How This Cairo Google Guide Helps Keep the City's Digital Record
"A Local Guide review is real, it comes from someone who actually sat in that chair and ate that food.”
If you’ve ever looked up a restaurant, bakery or coffee shop online in Cairo, you’ve likely come across Mohamed Yones’s words and his visuals. By day, he has a regular job as a HVAC engineer living and working in Cairo — a city he prides as his home. By night, however, he turns to his hobby as a Google Guide where he documents and reviews experiences he’s had across the chaotic city while helping fill in the gaps on the map.
“The concept of a Google Local Guide is not widespread in Egypt the way vlogging is on other platforms, we lack the visual element that grabs people. It is invisible work,” Yones tells CairoScene.

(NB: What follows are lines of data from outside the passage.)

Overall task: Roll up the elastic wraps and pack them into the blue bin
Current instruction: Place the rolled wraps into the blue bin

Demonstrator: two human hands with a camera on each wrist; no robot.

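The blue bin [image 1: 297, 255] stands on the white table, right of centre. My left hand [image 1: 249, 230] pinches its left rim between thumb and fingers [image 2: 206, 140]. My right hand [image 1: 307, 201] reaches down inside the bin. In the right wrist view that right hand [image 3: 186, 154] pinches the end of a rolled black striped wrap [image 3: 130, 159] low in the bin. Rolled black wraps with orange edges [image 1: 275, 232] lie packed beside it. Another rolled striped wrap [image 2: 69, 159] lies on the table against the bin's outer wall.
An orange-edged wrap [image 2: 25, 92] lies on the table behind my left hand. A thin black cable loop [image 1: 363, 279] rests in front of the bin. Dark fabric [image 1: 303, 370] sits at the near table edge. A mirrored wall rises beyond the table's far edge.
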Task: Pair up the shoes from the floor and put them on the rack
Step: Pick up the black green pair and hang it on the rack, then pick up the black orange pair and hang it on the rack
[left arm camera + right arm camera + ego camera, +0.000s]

The Google Local Guide program is a global network of volunteers who add places, photos, reviews, and missing information to Google Maps. While he's not the only one in Cairo, Younes has reached the highest level within that program, Level 10 - or, in his own words, the black belt of cartography.
To get to that level, he's taken more than 22,000 photos, submitted 1,300 reviews and answered more than 4,000 questions from people he’s never met for longer than a decade.
"A Local Guide review is real," Younes says. "It comes from someone who actually sat in that chair and ate that food.”
Younes's passion for photography and documentation began when he was a kid. When he wanted to tell a story, he drew pictures. He often created drawings of Cairo, a city he was too young to explore on his own. In 2005, he got his first camera phone, a Nokia 6600. The screen was the size of a postage stamp and the drawings turned into digital documentations.
The camera captured images that looked like memories even when they were new, pictures with blurred edges and fuzzy details. He organised them in folders by year and place; a first-wave digital library of a city he was already falling for.
In 2017, a notification arrived on his phone: Become a Google Local Guide. He clicked yes. "I already loved photography and going to new places," Yones says. "The program gave me a reason to be consistent about it. A structure or a place to put all those photos I was taking anyway.”
When asked why he does all this, specifically why he spends his free time photographing stairwells and verifying opening hours, especially for free, for strangers, for a corporation that will never know his name, Yones responded candidly: It's because of Cairo. There’s a nagging feeling that a city this vast and this careless, that seemingly has its own memory, needs a record keeper of sorts, Yones explains. A local bakery not on the map still deserves to be found, and a Wi-Fi password posted in an airport lounge is a kindness worth extending.
Yones is adamant that he will keep photographing and reviewing. Despite his worry that this map will never be finished because of the rapid progression of change in Cairo, Yones believes that someone has to try.